▶ [PROVIDED MATERIAL]
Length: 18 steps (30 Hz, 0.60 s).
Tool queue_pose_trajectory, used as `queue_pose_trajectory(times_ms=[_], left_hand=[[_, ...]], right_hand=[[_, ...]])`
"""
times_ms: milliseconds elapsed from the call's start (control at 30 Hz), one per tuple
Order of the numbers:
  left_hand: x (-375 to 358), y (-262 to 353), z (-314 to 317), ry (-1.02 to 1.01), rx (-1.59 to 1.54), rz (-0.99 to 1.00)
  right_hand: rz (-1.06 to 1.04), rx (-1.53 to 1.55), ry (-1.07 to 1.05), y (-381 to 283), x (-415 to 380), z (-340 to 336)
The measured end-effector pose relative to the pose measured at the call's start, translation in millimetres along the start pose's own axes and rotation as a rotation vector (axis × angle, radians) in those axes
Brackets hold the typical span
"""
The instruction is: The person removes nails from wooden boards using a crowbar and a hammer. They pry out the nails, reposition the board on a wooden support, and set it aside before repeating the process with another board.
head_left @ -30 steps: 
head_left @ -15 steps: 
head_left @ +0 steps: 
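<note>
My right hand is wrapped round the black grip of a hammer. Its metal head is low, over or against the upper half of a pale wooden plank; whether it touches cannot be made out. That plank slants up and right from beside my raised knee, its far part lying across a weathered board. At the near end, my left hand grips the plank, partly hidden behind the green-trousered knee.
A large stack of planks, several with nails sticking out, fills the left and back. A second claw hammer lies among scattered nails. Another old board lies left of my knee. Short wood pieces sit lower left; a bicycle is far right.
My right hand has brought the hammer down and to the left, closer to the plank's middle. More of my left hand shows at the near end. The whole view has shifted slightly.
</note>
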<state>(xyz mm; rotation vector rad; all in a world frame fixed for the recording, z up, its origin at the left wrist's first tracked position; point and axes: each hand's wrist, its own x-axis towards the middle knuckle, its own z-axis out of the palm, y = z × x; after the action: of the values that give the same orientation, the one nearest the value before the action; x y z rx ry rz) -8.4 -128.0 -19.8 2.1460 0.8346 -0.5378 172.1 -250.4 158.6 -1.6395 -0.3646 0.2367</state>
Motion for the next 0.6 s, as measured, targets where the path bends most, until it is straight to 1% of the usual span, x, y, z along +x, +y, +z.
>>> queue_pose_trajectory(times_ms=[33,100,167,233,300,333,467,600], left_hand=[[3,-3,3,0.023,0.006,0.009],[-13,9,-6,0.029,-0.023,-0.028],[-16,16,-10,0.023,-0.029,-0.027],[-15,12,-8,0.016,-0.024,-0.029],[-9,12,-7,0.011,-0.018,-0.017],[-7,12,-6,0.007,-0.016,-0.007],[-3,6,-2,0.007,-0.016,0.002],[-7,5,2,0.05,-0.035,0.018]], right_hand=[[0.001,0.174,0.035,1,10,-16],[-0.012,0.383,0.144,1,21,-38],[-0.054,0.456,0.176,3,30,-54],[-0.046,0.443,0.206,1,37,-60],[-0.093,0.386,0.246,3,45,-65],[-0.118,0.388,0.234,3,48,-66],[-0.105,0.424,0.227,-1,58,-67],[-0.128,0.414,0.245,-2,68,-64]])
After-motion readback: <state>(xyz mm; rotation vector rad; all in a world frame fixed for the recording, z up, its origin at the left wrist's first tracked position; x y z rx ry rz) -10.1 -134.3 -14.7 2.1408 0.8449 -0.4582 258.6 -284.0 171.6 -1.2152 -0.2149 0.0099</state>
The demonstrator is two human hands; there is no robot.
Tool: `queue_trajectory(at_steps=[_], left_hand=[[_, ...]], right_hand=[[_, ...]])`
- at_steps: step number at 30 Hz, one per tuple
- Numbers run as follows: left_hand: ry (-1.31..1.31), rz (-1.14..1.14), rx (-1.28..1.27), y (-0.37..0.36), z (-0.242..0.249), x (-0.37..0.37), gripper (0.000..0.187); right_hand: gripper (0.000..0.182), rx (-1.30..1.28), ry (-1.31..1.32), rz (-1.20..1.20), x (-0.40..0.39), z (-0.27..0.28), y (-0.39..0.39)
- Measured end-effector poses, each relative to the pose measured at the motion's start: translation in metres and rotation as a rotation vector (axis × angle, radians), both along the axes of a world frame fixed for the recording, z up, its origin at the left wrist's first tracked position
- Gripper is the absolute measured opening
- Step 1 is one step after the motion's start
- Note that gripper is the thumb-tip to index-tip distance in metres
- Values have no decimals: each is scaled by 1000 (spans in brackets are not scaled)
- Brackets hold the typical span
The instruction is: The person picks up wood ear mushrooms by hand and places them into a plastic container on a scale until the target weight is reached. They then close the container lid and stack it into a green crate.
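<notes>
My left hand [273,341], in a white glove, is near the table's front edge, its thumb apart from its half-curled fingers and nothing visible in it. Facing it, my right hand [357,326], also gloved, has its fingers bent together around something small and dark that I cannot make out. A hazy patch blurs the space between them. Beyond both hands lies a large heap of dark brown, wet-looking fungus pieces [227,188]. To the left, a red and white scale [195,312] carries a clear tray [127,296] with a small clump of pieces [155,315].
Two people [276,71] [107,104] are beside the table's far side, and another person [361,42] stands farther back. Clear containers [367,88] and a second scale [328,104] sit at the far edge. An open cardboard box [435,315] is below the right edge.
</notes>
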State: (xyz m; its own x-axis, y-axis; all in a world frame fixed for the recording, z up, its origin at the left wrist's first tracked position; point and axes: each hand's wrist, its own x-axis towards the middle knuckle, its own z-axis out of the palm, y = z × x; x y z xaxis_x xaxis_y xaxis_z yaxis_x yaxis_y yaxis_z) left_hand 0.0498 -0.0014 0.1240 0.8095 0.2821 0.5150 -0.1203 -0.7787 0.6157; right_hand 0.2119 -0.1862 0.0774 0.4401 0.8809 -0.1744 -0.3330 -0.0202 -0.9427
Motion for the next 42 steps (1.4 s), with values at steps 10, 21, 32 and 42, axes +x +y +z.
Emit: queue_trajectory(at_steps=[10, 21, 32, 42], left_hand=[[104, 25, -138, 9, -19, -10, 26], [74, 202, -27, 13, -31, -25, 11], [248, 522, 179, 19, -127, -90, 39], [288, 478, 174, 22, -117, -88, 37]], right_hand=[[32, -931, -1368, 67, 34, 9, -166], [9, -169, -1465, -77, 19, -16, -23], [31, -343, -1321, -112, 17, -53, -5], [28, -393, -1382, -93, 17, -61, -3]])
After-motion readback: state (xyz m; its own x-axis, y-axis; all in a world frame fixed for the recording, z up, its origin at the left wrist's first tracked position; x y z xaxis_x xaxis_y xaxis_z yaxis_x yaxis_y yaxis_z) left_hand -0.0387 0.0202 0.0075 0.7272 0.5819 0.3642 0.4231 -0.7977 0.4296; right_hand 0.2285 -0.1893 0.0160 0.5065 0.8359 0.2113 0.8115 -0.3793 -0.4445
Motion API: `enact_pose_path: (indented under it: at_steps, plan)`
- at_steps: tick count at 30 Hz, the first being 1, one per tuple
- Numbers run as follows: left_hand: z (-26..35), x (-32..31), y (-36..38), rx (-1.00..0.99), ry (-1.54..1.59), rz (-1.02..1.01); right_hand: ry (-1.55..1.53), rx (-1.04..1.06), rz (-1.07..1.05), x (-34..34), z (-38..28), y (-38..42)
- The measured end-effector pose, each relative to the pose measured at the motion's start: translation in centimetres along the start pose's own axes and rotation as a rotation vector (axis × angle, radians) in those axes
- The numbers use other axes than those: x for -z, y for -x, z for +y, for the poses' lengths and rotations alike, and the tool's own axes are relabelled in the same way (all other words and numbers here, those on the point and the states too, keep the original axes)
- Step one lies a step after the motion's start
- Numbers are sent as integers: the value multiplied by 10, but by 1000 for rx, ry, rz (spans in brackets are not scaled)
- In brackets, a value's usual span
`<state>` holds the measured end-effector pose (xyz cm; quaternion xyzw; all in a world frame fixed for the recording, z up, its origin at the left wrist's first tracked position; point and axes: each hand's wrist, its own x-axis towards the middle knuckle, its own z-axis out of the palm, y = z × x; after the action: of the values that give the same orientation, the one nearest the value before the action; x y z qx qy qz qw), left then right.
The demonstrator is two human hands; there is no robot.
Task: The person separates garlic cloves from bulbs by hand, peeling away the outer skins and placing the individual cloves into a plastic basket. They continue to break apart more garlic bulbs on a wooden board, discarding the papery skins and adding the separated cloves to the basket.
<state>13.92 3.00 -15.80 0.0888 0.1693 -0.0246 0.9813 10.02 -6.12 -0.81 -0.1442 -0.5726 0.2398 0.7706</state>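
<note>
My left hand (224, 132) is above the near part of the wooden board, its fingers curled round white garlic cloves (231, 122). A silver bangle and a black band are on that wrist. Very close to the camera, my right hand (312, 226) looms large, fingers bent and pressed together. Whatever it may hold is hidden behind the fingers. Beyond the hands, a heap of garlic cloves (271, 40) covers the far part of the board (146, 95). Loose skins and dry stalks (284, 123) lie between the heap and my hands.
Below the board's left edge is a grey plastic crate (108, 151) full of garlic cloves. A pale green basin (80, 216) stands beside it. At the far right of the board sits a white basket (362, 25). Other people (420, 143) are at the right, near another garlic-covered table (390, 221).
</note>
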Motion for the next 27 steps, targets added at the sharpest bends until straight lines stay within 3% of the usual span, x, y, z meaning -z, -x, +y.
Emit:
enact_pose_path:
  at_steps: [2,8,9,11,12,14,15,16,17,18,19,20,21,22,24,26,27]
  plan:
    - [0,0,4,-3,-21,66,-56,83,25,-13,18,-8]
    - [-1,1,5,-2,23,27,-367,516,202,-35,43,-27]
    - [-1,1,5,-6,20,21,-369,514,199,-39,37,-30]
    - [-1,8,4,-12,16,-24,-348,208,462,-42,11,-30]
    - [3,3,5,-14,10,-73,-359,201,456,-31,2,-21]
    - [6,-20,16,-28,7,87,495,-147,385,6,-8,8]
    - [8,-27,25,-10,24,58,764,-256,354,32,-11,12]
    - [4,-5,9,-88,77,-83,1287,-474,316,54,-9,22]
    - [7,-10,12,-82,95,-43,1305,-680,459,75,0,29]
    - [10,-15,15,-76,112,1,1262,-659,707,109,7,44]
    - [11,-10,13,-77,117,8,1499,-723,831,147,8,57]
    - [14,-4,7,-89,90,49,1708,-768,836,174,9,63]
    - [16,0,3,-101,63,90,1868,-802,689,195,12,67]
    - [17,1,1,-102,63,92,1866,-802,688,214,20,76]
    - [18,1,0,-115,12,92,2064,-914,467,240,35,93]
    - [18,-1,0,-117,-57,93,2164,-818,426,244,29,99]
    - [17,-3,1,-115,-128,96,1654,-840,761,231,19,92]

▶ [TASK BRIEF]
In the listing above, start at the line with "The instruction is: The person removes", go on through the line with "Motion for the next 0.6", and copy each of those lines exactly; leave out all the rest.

▶ [ANSWER SPACE]
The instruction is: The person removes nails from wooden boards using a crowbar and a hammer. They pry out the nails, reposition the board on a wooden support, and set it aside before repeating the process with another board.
head_left @ -30 steps: 
head_left @ -15 steps: 
head_left @ +0 steps: 
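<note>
My right hand is wrapped round the black grip of a hammer. Its metal head is low, over or against the upper half of a pale wooden plank; whether it touches cannot be made out. That plank slants up and right from beside my raised knee, its far part lying across a weathered board. At the near end, my left hand grips the plank, partly hidden behind the green-trousered knee.
A large stack of planks, several with nails sticking out, fills the left and back. A second claw hammer lies among scattered nails. Another old board lies left of my knee. Short wood pieces sit lower left; a bicycle is far right.
My right hand has brought the hammer down and to the left, closer to the plank's middle. More of my left hand shows at the near end. The whole view has shifted slightly.
</note>
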<state>(xyz mm; rotation vector rad; all in a world frame fixed for the recording, z up, its origin at the left wrist's first tracked position; point and axes: each hand's wrist, its own x-axis towards the middle knuckle, its own z-axis out of the palm, y = z × x; after the action: of the values that give the same orientation, the one nearest the value before the action; x y z rx ry rz) -8.4 -128.0 -19.8 2.1460 0.8346 -0.5378 172.1 -250.4 158.6 -1.6395 -0.3646 0.2367</state>
Motion for the next 0.6 s, as measured, targets where the path bends most, until it is straight to 1% of the usual span, x, y, z along +x, +y, +z.

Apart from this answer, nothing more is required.